• **Task to complete**
Please reproduce the full set of data below exactly.

• **Data**
----
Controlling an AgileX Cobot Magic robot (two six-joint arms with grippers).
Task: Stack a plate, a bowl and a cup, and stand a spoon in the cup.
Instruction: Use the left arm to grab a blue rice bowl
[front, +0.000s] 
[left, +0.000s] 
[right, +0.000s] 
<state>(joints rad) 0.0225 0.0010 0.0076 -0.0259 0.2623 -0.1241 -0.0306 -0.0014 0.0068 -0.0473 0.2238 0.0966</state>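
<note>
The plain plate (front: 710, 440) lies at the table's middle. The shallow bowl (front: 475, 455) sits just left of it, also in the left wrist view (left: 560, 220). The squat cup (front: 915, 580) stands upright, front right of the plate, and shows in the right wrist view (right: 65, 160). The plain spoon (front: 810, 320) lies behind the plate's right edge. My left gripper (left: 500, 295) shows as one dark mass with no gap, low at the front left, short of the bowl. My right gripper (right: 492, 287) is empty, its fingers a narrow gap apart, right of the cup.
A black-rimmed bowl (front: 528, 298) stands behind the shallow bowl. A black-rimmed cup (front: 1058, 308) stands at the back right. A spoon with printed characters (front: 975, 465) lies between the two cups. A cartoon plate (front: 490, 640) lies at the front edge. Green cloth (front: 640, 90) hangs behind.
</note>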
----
• **Output**
Controlling an AgileX Cobot Magic robot (two six-joint arms with grippers).
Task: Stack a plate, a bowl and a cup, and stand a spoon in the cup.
Instruction: Use the left arm to grab a blue rice bowl
[front, +0.000s] 
[left, +0.000s] 
[right, +0.000s] 
<state>(joints rad) 0.0225 0.0010 0.0076 -0.0259 0.2623 -0.1241 -0.0306 -0.0014 0.0068 -0.0473 0.2238 0.0966</state>
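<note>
The plain plate (front: 710, 440) lies at the table's middle. The shallow bowl (front: 475, 455) sits just left of it, also in the left wrist view (left: 560, 220). The squat cup (front: 915, 580) stands upright, front right of the plate, and shows in the right wrist view (right: 65, 160). The plain spoon (front: 810, 320) lies behind the plate's right edge. My left gripper (left: 500, 295) shows as one dark mass with no gap, low at the front left, short of the bowl. My right gripper (right: 492, 287) is empty, its fingers a narrow gap apart, right of the cup.
A black-rimmed bowl (front: 528, 298) stands behind the shallow bowl. A black-rimmed cup (front: 1058, 308) stands at the back right. A spoon with printed characters (front: 975, 465) lies between the two cups. A cartoon plate (front: 490, 640) lies at the front edge. Green cloth (front: 640, 90) hangs behind.
</note>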

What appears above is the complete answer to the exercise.